Snapshot auditSnapshot = base.snapshots().get(1);

// do audit checks on staged snapshot .. 

table.cherrypick().fromSnapshotId(auditSnapshot.snapshotId()).commit();

Co-authored-by: @rominparekh

…urrent snapshot

…s only

prodeezy · 2019-12-11T18:56:04Z

@rdblue @aokolnychyi Please take a look. This is a first cut implementation with appends only. Initial implementation submission for feedback.

…or wap.id not being set

api/src/main/java/org/apache/iceberg/Table.java

core/src/main/java/org/apache/iceberg/CherryPickFromSnapshot.java

rdblue · 2019-12-16T18:59:13Z

core/src/main/java/org/apache/iceberg/CherryPickFromSnapshot.java

+ * Cherry-picking should apply the exact set of changes that were done in the original commit.
+ *  - All added files should be added to the new version.
+ *  - Todo: If files were deleted, then those files must still exist in the data set.
+ *  - Does not support Overwrite operations currently. Overwrites are considered as conflicts.

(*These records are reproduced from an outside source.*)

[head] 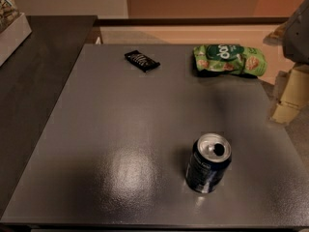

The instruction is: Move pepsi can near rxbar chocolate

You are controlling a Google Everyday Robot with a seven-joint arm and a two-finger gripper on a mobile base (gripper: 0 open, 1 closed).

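Note:
The pepsi can (pixel 208 163) stands upright on the grey table (pixel 120 129), front right of the middle. It is dark navy with an opened silver top. The rxbar chocolate (pixel 142 61) is a flat black wrapped bar lying near the table's far edge, left of centre. My gripper (pixel 291 96) shows as a pale part under a grey arm piece at the right edge, off the table's right side. It is well away from the can and holds nothing that I can see.
A green snack bag (pixel 229 60) lies at the far right of the table, to the right of the bar. A dark counter (pixel 34 81) adjoins the table on the left, with a white box (pixel 12 33) on it.

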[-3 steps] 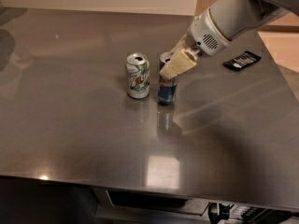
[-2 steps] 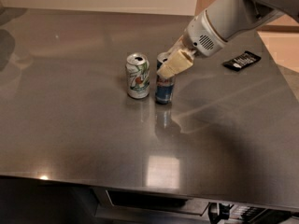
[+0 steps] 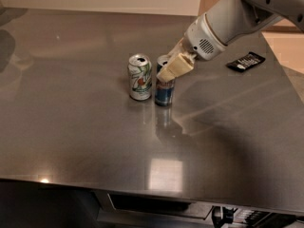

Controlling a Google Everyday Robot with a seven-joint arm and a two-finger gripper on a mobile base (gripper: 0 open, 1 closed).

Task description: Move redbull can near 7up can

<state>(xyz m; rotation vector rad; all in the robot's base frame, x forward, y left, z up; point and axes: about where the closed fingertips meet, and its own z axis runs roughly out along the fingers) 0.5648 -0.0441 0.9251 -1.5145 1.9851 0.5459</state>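
Centrally, jaws clasping redbull can, steel table

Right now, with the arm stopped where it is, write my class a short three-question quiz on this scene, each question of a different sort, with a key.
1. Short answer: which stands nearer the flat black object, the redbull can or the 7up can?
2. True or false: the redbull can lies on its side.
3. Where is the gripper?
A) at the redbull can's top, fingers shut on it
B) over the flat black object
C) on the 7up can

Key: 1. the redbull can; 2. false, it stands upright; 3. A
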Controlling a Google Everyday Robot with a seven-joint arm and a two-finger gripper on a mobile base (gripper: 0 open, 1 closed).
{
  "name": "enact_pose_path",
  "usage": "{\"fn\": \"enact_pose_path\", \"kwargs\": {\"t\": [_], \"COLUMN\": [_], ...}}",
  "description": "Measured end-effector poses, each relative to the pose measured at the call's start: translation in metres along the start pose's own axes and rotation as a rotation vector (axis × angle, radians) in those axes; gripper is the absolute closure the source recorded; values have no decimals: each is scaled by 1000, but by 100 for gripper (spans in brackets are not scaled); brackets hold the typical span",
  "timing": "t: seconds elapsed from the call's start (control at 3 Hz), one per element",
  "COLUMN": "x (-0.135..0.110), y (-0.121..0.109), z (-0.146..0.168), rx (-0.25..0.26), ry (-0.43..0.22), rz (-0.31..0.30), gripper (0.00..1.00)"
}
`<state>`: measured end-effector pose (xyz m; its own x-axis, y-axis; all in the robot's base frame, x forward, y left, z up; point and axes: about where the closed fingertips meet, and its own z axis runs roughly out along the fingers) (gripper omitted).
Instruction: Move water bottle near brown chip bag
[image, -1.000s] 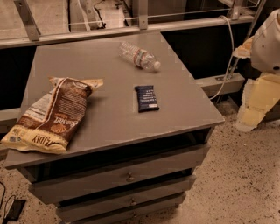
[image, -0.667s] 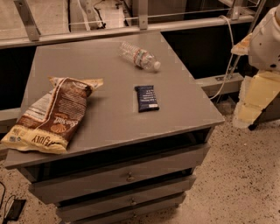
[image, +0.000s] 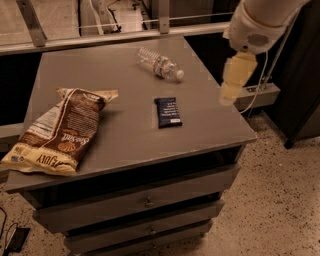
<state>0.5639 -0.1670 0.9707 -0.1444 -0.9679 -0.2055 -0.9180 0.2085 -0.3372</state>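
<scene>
The clear, ribbed plastic water bottle (image: 159, 65) lies on its side near the grey counter's (image: 125, 140) far edge. The crinkled brown chip bag (image: 62, 132) sprawls at the near left corner, well apart. A flat dark bar wrapper (image: 167, 112) lies mid-counter. The pale gripper (image: 231, 89) points down above the right edge; open or closed, I cannot tell.

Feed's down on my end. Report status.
End effector hangs at the table's right edge, touching nothing. Water bottle on its side, far end, apart from brown chip bag. Dark blue bar wrapper roughly between them.
</scene>
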Motion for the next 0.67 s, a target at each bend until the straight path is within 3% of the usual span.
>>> {"fn": "enact_pose_path", "kwargs": {"t": [0.67], "x": [-66], "y": [-112], "z": [83], "rx": [33], "ry": [-56], "rz": [0], "gripper": [0]}}
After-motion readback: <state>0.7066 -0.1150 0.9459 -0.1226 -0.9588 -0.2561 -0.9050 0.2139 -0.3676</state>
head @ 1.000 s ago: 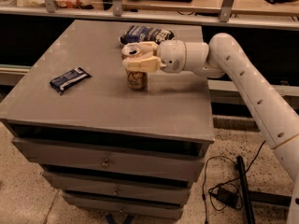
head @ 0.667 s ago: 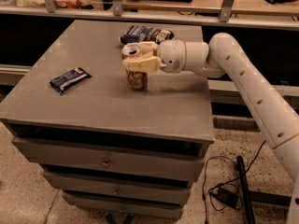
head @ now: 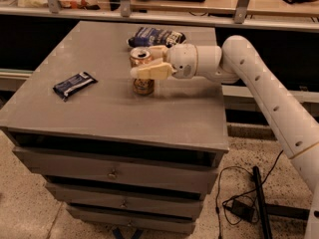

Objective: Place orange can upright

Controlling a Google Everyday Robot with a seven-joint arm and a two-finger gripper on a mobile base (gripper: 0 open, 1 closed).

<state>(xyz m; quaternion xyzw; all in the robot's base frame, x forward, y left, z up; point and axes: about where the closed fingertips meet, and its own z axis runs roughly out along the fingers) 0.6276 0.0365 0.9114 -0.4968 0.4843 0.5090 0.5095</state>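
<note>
**Clerk:** Nearest entries?

**Keeper:** Drawers (head: pixel 114 173) under the near edge of the counter (head: pixel 114 111). One dark blue packet (head: pixel 74 83) lay toward the left edge.

**Clerk:** The task's item?

**Keeper:** Orange can (head: pixel 143 86), mid-counter, upright, base apparently on the surface.

**Clerk:** Tool?

**Keeper:** The gripper (head: pixel 144 62) reached in from the right-edge side and was closed narrowly on the can. One finger (head: pixel 149 72) crossed its near side and the other sat behind.

**Clerk:** Handling note?

**Keeper:** Judged: check that the base sat flat, part both fingers evenly, then draw back toward the right edge without brushing it. A light can tips easily.

**Clerk:** Farthest?

**Keeper:** Second packet (head: pixel 157 36), by the far edge, just behind the gripper.
</note>
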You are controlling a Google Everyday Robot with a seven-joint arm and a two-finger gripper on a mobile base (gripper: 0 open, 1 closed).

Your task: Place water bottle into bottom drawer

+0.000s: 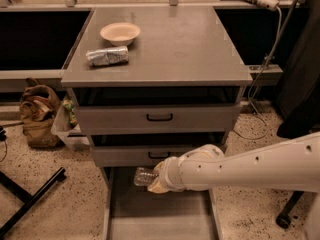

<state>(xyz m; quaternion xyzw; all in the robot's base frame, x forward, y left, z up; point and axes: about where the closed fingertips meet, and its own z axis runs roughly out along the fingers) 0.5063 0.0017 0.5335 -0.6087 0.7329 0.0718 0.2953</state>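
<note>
**Water bottle [142,176], small, clear, ribbed plastic, held over the pulled-out bottom drawer [165,218]**

The square grey metal table [185,49] fills the middle of the view, with two shallow grey drawers [205,118] with black handles under its top. The robot's white arm [250,166] reaches in from the right, across the front of the lower shallow drawer. Below it the bottom drawer, a long flat-floored grey tray with thin side rails, stands open. A brown cloth bag [37,114] sits on the speckled floor to the left. On the table, near its back left corner, a round cream bowl [120,33] stands just behind a silvery foil snack packet [107,56]. The pincer [155,181] is closed around the water bottle, which lies sideways, sticking out to the left, above the drawer's back end and clear of its floor.
</note>
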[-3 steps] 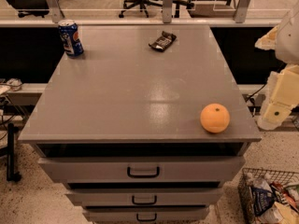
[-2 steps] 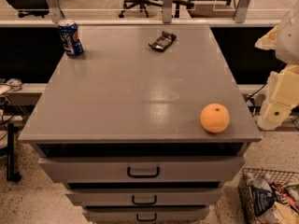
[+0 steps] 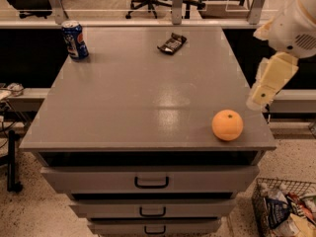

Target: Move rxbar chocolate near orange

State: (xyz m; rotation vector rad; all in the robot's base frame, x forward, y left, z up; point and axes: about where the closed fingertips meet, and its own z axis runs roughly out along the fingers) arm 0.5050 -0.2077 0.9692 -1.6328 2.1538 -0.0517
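Observation:
The rxbar chocolate [image 3: 172, 43], a flat black-wrapped bar, lies at the far middle of the grey cabinet top [image 3: 138, 102]. The orange [image 3: 227, 125] sits near the front right corner of that top. My gripper [image 3: 260, 97] hangs at the right edge of the view, just off the cabinet's right side, above and to the right of the orange. It is far from the bar and holds nothing that I can see.
A blue soda can [image 3: 75, 39] stands at the far left corner of the top. Drawers with handles [image 3: 151, 182] face me below. A wire basket of packets [image 3: 286, 209] sits on the floor at the right. Office chairs stand behind a rail.
My gripper and arm have shifted left and up, closer to the cabinet's right edge. The bar, orange and can have not moved.

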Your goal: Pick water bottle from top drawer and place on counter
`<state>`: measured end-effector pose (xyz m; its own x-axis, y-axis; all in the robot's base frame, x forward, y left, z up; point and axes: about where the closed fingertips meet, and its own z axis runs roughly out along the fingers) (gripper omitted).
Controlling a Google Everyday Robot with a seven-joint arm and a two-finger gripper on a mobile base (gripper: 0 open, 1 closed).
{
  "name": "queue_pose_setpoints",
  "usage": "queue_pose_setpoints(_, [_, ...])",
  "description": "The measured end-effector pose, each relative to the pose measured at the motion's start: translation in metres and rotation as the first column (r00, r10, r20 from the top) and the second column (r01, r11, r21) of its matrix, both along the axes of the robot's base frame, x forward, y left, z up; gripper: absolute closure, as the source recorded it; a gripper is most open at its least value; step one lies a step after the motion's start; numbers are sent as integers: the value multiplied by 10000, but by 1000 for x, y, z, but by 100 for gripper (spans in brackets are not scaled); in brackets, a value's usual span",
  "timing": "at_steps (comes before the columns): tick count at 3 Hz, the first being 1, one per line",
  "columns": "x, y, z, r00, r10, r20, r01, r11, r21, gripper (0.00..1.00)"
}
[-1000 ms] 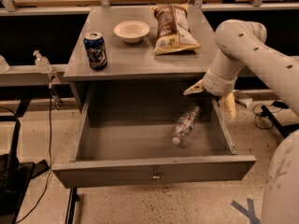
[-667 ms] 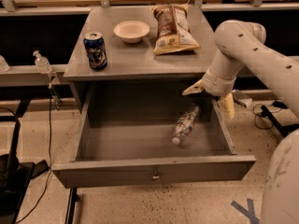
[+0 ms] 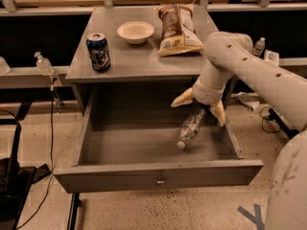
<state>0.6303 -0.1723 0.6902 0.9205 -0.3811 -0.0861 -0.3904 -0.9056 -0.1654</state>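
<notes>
Nearest us, the top drawer (image 3: 120, 174) stands wide open with its front panel toward us. On its floor, right of the middle, the water bottle (image 3: 190, 128) lies at a slant, white cap toward us and base pointing back under the tool (image 3: 197, 113). The tool hangs just above that far end. Its two yellow fingers (image 3: 182, 99) are spread wide and grip nothing, though from this angle we cannot tell whether either one touches the plastic.

We judge the step in hand to be the grasp. To do it well, we would:

- Bring the tool down so the fingers straddle the bottle across its length.
- Take it nearer the label band than the very base, so the cap end does not swing.
- Close gently, because thin crinkled plastic gives and can squirt out sideways.
- Lift straight up until we are clear of the drawer's right wall and the overhanging front edge of the surface (image 3: 139, 61), and only then carry the bottle back.

Farther off, the surface carries a blue soda can (image 3: 98, 51) on the left, a bowl (image 3: 135, 31) behind the middle, and a chip bag (image 3: 177, 30) on the right. The bare front strip between can and bag looks the safest landing place (no reaching over anything).
</notes>
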Motion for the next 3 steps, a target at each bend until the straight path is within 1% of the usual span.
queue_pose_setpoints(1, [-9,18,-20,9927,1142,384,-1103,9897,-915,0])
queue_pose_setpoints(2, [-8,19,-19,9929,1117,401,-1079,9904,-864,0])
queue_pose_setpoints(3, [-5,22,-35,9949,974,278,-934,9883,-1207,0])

There are a few easy cases to support. First, appends can always be picked on top of any version. That's a good one to start with. Next, if the current snapshot is the picked commit's parent, then this can commit a "fast-forward" change and update just the current snapshot ID.

Overwrites get harder because we have to check history. For a dynamic partition overwrite, we need to make sure that no data has been added to any of the affected partitions since the commit. For expression overwrites, we need to similarly make sure that no new files match the commit's delete expression.

I think we would need extra metadata for overwrites and fast-forwards are a slightly different case, so I think it is a good idea to focus on just the append case in this PR.

core/src/main/java/org/apache/iceberg/CherryPickFromSnapshot.java

rdblue · 2019-12-16T19:00:38Z

core/src/main/java/org/apache/iceberg/CherryPickFromSnapshot.java

+        "Snapshot provided for cherrypick didn't have wap.id set on it. " +
+            "Only snapshots that were staged can be cherrypicked from.");
+    ValidationException.check(!base.isWapIdPublished(Long.parseLong(wapId)),
+        "Duplicate request to cherry pick wap id that was published already: %s", wapId);


I like this check, but I think it should be whether the snapshot ID was published, not necessarily the WAP id.

This is checking on the client provided wap.id which could be different from the snapshot id. It's part of our wap workflow. How we use this in our wap workflow is: we are setting an incoming batch-id (an id for a new delta of data) as the wap.id and use that to audit our snapshot. If the same batch (wap.id) was published previously we reject that snapshot. This way multiple writers trying to cherry-pick the same batch would be safeguarded as the second one trying to write would get this ValidationException. What do you think?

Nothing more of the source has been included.